Besides SNP-based analysis, the Probit model coupled with the new algorithm can also be applied to any biologically meaningful mutants and mutant sets. It can be applied to a multiallelic locus, and the somatic status of structural variants such as copy number variants, copy-neutral regions of loss of heterogeneity, inversions and translocations. For next generation sequencing studies that involve rare variants, due to lack of power for single-locus approach, Probit method can be extended to a multiple-locus such as haplotype-based, gene/set-based, and pathway-based approach for detecting rare variants. Furthermore, the proposed SV model focuses on a binary phenotype with one threshold. However, in real data analyses, especially in the field of pharmacogenomics, the outcome could be multiple ordinal categories such as dosing of drugs, adverse events scored on scales using ordinal values (1–5) according to the Common Terminology Criteria for Adverse Events developed by the National Cancer Institute, or the effect of treatment on disease (e.g., tumour response in which the change of tumour size is categorized as a complete response, partial response, stable disease or progressive disease) [39]. The concept of a multiple-input-multiple-output linear system with quantized outputs [21] can be applied in these cases and hence can provide a comprehensive framework for a wide variety of genetic association studies. Similar to LG method, Probit method also has lower power than entropy-based method if the unknown underlying disease model is recessive. The power of Probit can be made robust against the underlying disease models by a computationally intensive approach: take as the test statistic the maximum of the absolute values of z test statistics assuming the additive, dominant and recessive disease models in Probit model. Then an empirical p-value can be obtained by a re-sampling method. In the current study, we have only investigated which method of the LG and Probit performs better in terms of association testing but in the future we will determine which method performs better in terms of model fitting and prediction.

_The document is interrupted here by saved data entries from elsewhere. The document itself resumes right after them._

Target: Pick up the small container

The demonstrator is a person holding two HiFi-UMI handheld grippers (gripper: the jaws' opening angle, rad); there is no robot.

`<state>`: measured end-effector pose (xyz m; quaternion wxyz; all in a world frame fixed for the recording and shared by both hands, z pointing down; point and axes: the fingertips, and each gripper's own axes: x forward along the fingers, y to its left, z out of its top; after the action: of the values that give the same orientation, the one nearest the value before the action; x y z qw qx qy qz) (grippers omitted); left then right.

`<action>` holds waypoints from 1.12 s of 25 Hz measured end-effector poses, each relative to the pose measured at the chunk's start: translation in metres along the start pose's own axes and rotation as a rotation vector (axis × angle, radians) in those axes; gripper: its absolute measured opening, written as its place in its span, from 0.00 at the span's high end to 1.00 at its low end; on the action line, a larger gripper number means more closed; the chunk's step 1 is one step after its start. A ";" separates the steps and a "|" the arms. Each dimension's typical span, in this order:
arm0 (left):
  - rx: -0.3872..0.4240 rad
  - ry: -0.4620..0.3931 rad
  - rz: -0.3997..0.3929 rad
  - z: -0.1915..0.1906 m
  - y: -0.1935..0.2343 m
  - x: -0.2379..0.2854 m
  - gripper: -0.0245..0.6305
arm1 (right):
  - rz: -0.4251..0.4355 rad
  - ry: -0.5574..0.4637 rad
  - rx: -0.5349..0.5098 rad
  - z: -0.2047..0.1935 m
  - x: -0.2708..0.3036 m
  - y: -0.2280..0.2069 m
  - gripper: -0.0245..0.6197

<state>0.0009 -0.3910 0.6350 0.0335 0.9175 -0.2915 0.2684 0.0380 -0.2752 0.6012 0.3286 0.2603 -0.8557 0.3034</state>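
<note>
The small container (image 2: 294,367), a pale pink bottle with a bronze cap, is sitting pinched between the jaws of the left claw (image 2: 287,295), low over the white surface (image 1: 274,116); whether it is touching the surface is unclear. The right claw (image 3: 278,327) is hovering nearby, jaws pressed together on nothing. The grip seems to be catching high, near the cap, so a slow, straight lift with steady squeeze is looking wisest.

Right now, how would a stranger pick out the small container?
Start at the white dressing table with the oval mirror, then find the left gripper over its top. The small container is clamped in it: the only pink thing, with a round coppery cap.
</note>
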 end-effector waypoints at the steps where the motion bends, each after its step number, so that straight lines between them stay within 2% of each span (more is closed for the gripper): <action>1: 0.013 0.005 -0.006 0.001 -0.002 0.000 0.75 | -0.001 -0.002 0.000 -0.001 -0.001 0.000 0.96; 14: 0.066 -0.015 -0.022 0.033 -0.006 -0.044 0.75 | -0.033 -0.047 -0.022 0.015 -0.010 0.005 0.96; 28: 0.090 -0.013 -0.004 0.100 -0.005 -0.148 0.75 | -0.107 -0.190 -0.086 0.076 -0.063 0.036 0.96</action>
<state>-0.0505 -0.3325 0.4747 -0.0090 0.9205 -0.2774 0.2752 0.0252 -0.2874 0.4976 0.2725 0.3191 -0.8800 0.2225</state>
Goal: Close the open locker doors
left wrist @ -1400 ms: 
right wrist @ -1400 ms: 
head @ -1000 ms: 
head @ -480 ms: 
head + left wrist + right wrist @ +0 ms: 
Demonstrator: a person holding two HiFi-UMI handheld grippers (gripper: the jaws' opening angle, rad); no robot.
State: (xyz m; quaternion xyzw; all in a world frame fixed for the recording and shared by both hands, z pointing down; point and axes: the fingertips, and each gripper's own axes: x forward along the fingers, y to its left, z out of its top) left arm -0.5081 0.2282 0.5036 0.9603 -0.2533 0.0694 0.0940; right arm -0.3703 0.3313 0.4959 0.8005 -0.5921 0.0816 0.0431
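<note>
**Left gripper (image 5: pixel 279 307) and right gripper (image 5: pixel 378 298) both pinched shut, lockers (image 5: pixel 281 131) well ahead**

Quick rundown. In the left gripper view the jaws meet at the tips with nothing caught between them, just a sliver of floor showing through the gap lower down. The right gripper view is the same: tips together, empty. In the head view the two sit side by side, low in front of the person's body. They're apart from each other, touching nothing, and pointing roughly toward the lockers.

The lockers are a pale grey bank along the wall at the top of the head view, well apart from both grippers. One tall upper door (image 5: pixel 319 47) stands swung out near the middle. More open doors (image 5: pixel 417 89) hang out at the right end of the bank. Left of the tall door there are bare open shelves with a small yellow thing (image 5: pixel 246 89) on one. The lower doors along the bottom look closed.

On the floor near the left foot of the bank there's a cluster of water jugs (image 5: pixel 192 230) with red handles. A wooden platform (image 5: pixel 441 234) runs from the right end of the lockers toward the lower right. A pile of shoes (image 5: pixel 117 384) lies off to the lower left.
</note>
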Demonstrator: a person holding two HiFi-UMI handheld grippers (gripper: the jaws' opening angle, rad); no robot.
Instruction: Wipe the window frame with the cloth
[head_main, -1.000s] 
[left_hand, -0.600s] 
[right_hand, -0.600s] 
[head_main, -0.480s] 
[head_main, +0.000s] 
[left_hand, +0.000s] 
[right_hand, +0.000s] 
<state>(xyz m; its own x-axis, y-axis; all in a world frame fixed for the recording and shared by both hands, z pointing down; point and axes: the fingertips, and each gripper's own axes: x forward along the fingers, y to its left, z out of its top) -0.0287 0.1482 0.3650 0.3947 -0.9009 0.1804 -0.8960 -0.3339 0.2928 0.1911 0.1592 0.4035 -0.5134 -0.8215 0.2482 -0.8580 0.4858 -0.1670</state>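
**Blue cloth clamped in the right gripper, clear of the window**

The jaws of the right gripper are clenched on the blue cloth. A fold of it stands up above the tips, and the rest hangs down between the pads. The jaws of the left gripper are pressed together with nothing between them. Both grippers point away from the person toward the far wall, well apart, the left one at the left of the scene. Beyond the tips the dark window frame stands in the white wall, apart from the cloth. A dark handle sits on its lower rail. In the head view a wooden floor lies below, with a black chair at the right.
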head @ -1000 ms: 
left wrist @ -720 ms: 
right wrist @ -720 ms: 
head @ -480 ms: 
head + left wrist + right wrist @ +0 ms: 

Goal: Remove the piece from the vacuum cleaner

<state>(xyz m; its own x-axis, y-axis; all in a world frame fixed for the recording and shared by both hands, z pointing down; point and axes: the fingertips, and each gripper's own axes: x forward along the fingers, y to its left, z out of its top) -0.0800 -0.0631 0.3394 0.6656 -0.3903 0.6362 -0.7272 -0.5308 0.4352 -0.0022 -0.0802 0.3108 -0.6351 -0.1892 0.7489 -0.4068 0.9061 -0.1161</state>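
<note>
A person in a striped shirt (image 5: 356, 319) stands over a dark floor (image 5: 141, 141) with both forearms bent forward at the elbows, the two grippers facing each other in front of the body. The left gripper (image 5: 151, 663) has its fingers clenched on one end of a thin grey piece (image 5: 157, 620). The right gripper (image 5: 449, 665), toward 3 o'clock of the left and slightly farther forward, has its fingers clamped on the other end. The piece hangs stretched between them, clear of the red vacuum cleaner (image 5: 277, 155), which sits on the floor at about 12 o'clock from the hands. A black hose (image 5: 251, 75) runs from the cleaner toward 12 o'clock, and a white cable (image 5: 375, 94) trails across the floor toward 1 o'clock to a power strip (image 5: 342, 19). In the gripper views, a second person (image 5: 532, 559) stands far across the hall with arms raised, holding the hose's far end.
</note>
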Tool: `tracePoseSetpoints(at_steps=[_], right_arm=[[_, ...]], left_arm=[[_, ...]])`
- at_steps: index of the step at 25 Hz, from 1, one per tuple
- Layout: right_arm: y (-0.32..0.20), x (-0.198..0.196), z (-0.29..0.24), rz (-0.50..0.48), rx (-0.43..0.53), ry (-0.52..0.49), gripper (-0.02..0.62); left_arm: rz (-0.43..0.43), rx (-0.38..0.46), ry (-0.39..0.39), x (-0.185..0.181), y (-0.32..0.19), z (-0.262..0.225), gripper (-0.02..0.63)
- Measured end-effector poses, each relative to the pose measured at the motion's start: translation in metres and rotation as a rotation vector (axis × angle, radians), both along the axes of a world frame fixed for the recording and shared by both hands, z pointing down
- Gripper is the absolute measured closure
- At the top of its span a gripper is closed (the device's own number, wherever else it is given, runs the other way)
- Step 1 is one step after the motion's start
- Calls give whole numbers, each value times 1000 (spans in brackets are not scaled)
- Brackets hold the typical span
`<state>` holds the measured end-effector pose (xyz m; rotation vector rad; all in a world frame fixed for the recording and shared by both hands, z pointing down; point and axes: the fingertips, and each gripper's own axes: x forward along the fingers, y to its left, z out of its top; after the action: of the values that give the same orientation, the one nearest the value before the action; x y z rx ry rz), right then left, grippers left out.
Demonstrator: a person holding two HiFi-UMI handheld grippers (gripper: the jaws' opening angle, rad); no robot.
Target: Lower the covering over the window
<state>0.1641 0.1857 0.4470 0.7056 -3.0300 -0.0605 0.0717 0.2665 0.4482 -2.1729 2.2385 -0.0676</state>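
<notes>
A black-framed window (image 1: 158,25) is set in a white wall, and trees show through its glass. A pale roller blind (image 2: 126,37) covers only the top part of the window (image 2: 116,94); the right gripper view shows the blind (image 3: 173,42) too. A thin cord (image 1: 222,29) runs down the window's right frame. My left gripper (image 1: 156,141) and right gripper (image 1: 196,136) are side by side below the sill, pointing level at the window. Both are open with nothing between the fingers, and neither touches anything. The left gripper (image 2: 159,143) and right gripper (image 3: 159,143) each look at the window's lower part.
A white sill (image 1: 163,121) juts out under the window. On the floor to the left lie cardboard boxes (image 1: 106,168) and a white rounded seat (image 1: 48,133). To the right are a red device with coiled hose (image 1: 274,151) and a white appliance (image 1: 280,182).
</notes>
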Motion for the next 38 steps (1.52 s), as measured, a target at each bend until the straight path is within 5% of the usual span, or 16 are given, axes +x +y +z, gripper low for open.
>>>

We have implemented the Probit model coupled with the proposed EM algorithm in an R package and Matlab codes, which are available for free download from http://www.stjuderesearch.org/site/depts/biostats/software. The method can be easily applied to any genetic association studies no matter candidate gene, GWAS or NGS studies for a binary phenotype.

Table 4.

SNPs associated with ALL susceptibility in White and Hispanic

SNP	White				Hispanic
	MA	MAF	LG	Probit	MA	MAF	LG	Probit
rs10821936	C	0.40	8.34×10−20	2.70×10−20	T	0.43	1.03×10−7	6.99×10−8
rs10821938	A	0.48	1.47×10−14	8.89×10−15	C	0.37	4.27×10−7	2.74×10−7
rs10994982	G	0.47	2.66×10−7	2.41×10−7	G	0.34	3.81×10−6	3.47×10−6
rs7087125	T	0.5	9.22×10−6	8.76×10−6	T	0.45	0.75	0.75
rs7896246	A	0.40	1.03×10−19	3.32×10−20	G	0.45	2.77×10−7	2.24×10−7
rs7923074	A	0.48	1.50×10−13	9.85×10−14	C	0.37	2.09×10−7	1.35×10−7
rs2893881	G	0.16	0.001	0.000996	G	0.32	0.007	0.006

MA: minor allele; MAF: minor allele frequency.